Canal Park’s many creative ideas

Canal Park, Washington’s newest park, opened in November within Southeast Washington’s Capitol Riverfront, an area previously referred to as the Southeast Federal Center. Multi-functional and culturally historic, Canal Park is probably among the nation’s most unique and environmentally sustainable urban parks, one worth a visit even if you live in Maryland or Virginia.

Canal Park, like any good city park, also will be an economic catalyst greatly enhancing the value of Capitol Riverfront’s existing and future real estate development. Within easy walking distance of the park are thousands of federal and other workers, as well as D.C. residents. Governmental, commercial and residential buildings — including a hotel — surround and overlook the park. Many more such buildings are being planned for sites on nearby blocks.

(Roger K. Lewis) - Canal Park

The park’s location is ideal. Its southwestern corner at M and Second Streets SE is only half a block from the Navy Yard Metro station and only a few blocks from the Anacostia riverfront and Nationals Ballpark.

Yet this accessible park is not just another landscape to look at, drive around, walk across and mow. It is intended to be animated 52 weeks a year. Designed by Philadelphia-based landscape architecture firm OLIN and Washington-based STUDIOS Architecture, it breaks new ground on historic old ground.

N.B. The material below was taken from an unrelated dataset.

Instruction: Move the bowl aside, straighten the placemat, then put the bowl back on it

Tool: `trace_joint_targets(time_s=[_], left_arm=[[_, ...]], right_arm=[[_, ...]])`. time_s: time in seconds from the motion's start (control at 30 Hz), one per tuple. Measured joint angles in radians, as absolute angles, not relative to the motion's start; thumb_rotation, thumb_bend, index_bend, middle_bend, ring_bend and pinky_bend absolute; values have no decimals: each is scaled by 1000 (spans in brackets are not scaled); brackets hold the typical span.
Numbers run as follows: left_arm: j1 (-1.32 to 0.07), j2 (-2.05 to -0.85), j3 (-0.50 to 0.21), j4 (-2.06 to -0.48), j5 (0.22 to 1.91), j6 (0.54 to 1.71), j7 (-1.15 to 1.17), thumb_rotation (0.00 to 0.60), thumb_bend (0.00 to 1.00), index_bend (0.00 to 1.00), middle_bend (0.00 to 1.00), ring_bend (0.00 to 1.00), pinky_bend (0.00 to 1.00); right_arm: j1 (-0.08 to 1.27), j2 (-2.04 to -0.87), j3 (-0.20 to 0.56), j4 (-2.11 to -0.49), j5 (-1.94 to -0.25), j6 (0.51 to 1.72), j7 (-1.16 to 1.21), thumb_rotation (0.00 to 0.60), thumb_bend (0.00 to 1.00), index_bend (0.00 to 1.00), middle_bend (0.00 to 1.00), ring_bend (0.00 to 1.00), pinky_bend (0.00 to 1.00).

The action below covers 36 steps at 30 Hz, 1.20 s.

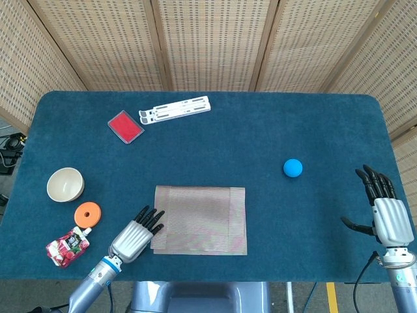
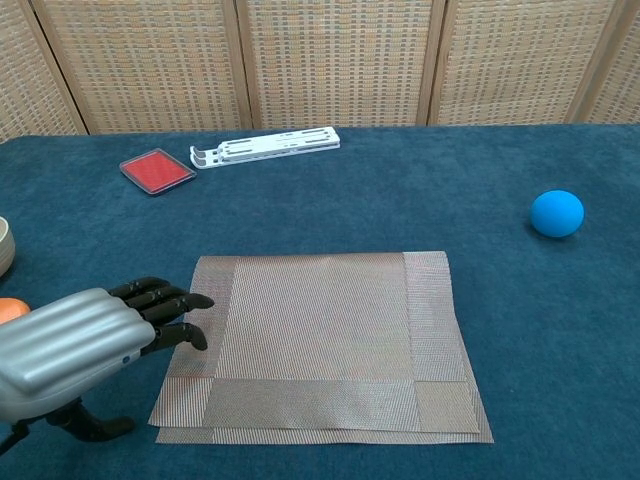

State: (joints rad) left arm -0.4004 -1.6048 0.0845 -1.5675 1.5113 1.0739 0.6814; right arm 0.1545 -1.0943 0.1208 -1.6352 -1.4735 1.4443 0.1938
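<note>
Nearest the robot, the left hand (image 2: 75,345) sits at the near-left corner of the placemat (image 1: 202,219), holding nothing, fingers extended with their tips over the left border; whether they press the weave cannot be confirmed. The placemat lies near the front edge of the blue counter (image 1: 215,143); along its front edge a second layer shows beneath the first, so it appears folded or doubled, and it looks slightly askew.

At far right, the right hand (image 1: 387,216) is empty with fingers spread, well apart from all objects.

To the left, a red snack pouch (image 1: 66,247) and an orange disc (image 1: 87,212) lie near the left hand. Beyond them the bowl (image 1: 65,184) stands off the placemat, so the first step appears complete and straightening is in hand.

Recommendation: press flat fingertips on the border and slide in small strokes, avoiding bunching the doubled front edge.

Further back lie a blue ball (image 1: 292,167), a red pad (image 1: 125,126) and a white stand (image 1: 174,109).
</note>
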Motion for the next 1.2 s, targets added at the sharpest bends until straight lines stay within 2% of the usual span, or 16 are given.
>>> trace_joint_targets(time_s=[0.3,0.47,0.63,1.2], left_arm=[[-409,-1654,89,-1524,1539,1080,682,600,244,132,0,0,0],[-412,-1688,89,-1488,1573,1102,655,600,261,160,0,0,0],[-414,-1702,92,-1468,1602,1124,620,600,364,211,0,0,0],[-421,-1724,74,-1444,1585,1120,566,600,416,263,0,0,0]], right_arm=[[154,-1091,121,-1636,-1474,1444,204,600,30,40,0,0,0],[154,-1089,122,-1636,-1473,1443,209,600,30,40,0,0,0],[153,-1089,122,-1636,-1474,1443,212,600,30,40,0,0,0],[152,-1086,121,-1642,-1476,1444,216,600,30,40,0,0,0]])
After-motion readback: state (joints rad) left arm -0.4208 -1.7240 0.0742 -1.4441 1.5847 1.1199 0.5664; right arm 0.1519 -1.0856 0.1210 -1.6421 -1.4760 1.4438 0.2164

Canal Park’s name is historically apt. L’Enfant’s 1792 plan for the capital included this piece of land, which in 1815 became part of the newly opened Washington City Canal connecting the Potomac River and Eastern Branch, now the Anacostia River. By the 1850s, the canal had fallen into disuse. The Tiber Creek portion of the canal was paved over in the 1870s and the rest of the canal in the early 1900s, after which the southeast canal segment became Canal Street.

A century later, as Capitol Riverfront’s transformation gained momentum, Canal Street served as a D.C. school bus parking lot. In 2012, after an eight-year design and development effort, Canal Street and the bus parking lot became today’s innovative Canal Park.

Canal Park is unusual in a number of ways, starting with its oblong proportions. Extending northward along Second Street for nearly 1,000 feet, the park proper is only slightly more than 100 feet wide. K and L streets cross the long, narrow park, creating three slender park blocks containing less than three acres. Yet the perceived area of the park seems larger.

The park’s abstract architecture is likewise unusual. On the east side of the south block is a slender, 9,000 square-foot concrete, masonry, wood and glass building. It houses Park Tavern, a full-service, 65-seat restaurant and bar — at last, a place to dine, plus restrooms, in a D.C. park. On its roof, accessible via broad outdoor stairs, are walkways, terraces and two rectangular pavilions.

This is a park with a mezzanine. And the mezzanine overlooks a pond-shaped, 10,000-square-foot ice skating surface that occupies much of the south block. Skate rentals are available in the restaurant building. The skating pathway loops around a vegetated island at each end of the pond-shaped surface, and ice skating is already a big hit. Outdoor restaurant seating abuts the ice surface, which in warm seasons becomes a plaza with an array of playful water fountains.